No quieren el Open Arms -una ONG que se coordina con los traficantes de personas para recoger a los subsaharianos en las costas de Libia, no exactamente un rescate en altamar- porque se apiaden de los recién llegados; ni siquiera creo que les importe gran cosa su destino personal, o quizá tratarían de arreglar su situación en origen, antes de emprender el costoso y azaroso viaje y dejar atrás todo lo que les es familiar. No, no es amor por lo de fuera; es odio, un extraño odio por lo de dentro. Esa es la locura, esa es la verdadera fobia a la que la modernidad prefiere no buscarle nombre.

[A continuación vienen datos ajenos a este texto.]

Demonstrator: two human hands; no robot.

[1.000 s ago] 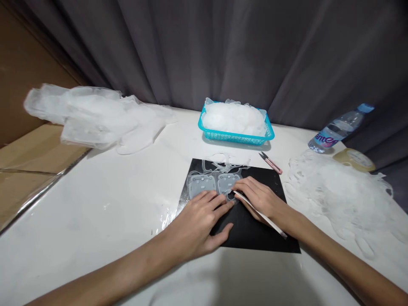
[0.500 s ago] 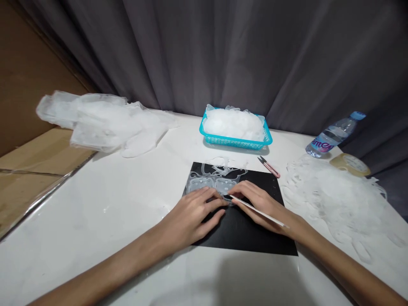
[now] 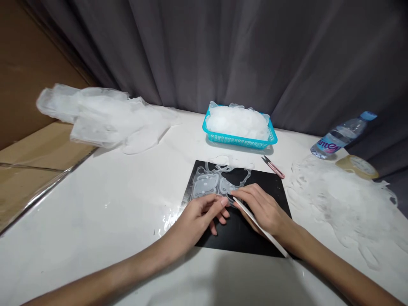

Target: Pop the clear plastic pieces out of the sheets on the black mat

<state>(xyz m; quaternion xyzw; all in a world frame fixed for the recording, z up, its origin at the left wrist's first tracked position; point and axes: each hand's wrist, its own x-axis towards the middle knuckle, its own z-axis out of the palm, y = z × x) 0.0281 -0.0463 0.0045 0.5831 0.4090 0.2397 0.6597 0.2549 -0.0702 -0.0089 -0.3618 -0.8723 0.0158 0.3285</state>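
Note:
A translucent, frosted moulded sheet with rounded panels and thin looping strips lies on a black mat. My left hand is at its near edge, thumb and index fingertips together and the other fingers curled beneath. Whatever is between those fingertips is too small to make out. My right hand grips a thin white stick-like tool, its tip close to the right panel and its tail slanting back toward the wrist. The right fingertips rest at the sheet's near right edge, partly hiding it.
Behind the mat stands a turquoise basket heaped with white translucent pieces. Small pink-handled snips lie right of it. A tangled translucent pile, a tape roll and a water bottle are at right; plastic bags at left.
My left hand has rolled over, from lying flat on the sheet to a thumb-up pinch, uncovering more of the left panel. The white tool has tilted more steeply in my right hand.

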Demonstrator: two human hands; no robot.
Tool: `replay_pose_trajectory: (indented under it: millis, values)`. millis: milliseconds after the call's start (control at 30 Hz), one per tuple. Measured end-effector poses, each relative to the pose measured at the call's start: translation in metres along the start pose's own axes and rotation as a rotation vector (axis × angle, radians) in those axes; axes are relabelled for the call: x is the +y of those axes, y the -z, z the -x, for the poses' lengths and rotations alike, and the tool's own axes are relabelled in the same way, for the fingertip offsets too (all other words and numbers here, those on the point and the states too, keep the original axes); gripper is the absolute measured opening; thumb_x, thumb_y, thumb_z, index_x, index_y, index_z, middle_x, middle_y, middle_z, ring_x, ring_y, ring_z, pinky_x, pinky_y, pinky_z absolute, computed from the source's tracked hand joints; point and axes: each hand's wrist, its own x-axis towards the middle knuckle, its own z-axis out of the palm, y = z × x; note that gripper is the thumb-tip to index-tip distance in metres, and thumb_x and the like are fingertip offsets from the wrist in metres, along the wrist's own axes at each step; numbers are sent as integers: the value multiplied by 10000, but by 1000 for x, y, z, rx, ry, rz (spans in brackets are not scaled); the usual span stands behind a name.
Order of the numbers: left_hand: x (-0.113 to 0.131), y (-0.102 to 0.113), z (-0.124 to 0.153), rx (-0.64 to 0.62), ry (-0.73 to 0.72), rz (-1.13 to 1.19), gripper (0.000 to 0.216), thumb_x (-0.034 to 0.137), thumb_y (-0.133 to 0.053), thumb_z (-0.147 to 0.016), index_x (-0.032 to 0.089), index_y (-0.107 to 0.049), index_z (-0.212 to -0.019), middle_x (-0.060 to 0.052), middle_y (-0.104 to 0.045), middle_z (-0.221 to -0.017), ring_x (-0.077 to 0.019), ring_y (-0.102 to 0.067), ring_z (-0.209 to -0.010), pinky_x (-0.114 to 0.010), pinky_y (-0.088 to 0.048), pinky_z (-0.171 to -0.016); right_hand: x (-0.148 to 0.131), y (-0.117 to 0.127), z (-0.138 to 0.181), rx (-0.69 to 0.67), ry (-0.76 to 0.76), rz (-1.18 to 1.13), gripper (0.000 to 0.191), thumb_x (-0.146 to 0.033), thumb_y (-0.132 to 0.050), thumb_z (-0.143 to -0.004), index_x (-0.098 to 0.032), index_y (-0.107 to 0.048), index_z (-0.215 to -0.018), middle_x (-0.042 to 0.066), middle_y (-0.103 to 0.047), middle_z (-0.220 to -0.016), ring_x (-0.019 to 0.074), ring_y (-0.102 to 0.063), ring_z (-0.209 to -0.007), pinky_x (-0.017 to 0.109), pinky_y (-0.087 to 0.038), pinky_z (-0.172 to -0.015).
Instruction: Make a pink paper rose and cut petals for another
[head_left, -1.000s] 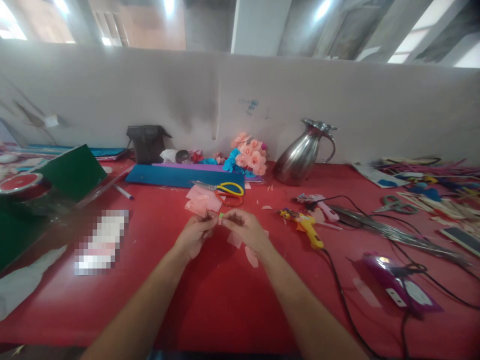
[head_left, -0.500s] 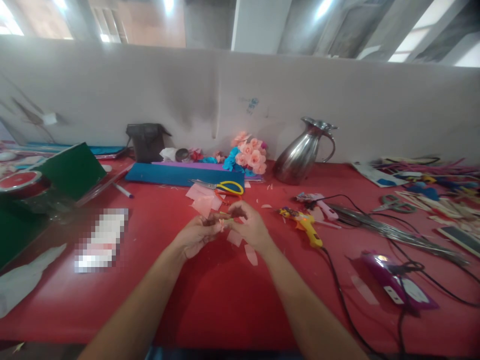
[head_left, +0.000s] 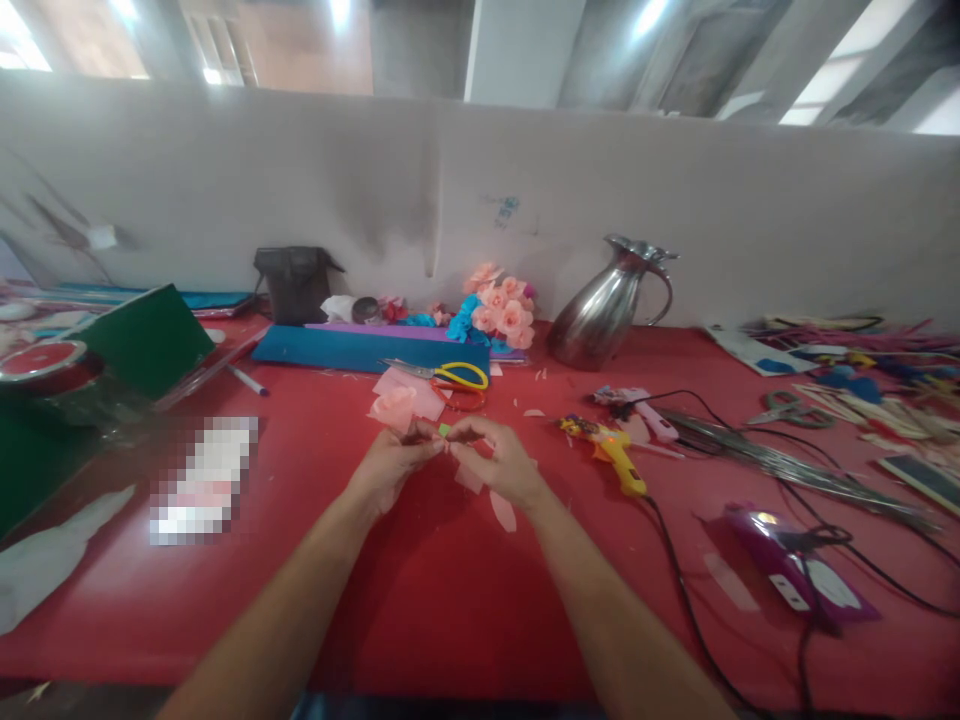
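Over the middle of the red table, my left hand point(head_left: 390, 468) and my right hand point(head_left: 501, 465) meet at their fingertips, both in a pinch. A peach paper flower point(head_left: 394, 407) shows just beyond my left fingers, which seem to hold its hidden base. At my right fingertips peeks a small green strip point(head_left: 444, 430); the fingers cover most of it. Pink paper sheets point(head_left: 427, 398) lie behind the hands, beside yellow-handled scissors point(head_left: 461, 375). Cut petal pieces point(head_left: 502, 510) rest by my right hand.
To the right are a yellow glue gun point(head_left: 621, 465), a pink one point(head_left: 656, 418), cords, a bundle of wires point(head_left: 772, 455) and a purple box point(head_left: 806, 570). A metal jug point(head_left: 596, 315), finished peach flowers point(head_left: 506, 310) and a blue paper roll point(head_left: 330, 347) stand behind. Tape point(head_left: 45, 365) is left.
My fingertips have drawn closer together and turned a little. The peach paper beyond my left hand now shows a rounder, flower-like face, slightly farther left. Less of the green strip shows.
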Motion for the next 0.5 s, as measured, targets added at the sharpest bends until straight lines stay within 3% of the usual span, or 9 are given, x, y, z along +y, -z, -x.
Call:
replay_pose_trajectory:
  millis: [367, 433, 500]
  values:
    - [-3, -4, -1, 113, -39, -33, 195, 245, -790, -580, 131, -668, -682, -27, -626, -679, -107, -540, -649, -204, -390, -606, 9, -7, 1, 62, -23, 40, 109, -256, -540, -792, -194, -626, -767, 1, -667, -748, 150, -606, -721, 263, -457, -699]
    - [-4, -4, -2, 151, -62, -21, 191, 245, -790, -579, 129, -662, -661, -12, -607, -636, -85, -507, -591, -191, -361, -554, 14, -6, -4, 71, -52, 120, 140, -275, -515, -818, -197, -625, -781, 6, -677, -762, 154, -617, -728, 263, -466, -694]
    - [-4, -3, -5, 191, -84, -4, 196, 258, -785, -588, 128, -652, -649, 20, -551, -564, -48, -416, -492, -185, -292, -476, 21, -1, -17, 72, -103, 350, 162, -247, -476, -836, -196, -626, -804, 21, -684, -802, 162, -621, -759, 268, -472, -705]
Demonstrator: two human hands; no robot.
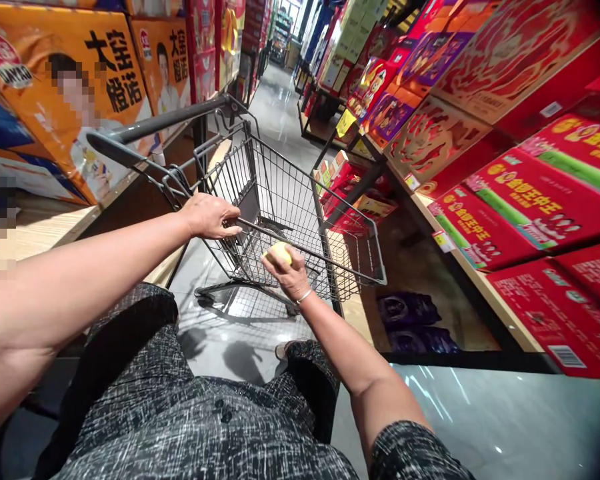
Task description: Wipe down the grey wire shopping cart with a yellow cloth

Solo en este cartel quedan retratadas dos locuras del pensamiento único acelerado que está convirtiendo nuestra convivencia en una pugna a cara de perro: esa horrible manía de ideologizarlo todo, convertirlo todo en una lucha de poder, incluso una apacible fiesta patronal; y la endofobia galopante, el aborrecimiento por lo que existe, por lo real, por lo familiar, por lo propio. ¿Qué sentido tiene hablar de Barcelona como una comunidad -única razón para que, entre otras cosas, tenga fiesta propia- si no importa si es una ciudad de la Europa mediterránea o una población subsahariana? Una ciudad, ¿son sus edificios, o es su gente? Un país, ¿son sus montes y ríos o es el pueblo que lo habita?
Más de una vez he comentado la pulsión de muerte que sacude a Occidente o, al menos, a quienes deciden qué debemos pensar. Pero todo se acelera hacia el final, toda tendencia que empieza con disimulos y moderación, con razones plausibles y disfrazada de las mejores y más respetables intenciones, acaba enseñando la patita, acaba haciéndose evidente incluso en sus formas más monstruosas.
El cartel de las Fiestas de la Mercé no es importante. Es solo un cartel. Pero lo que representa, lo que hay detrás, lo que simboliza y casi grita, es el reflejo de una quiebra en la cordura de nuestras élites, un autoodio que está devorándonos.
Es el momento en que, de repente, el amigo con el que llevas hablando plácidamente toda la tarde se revela como un loco, y un loco peligroso.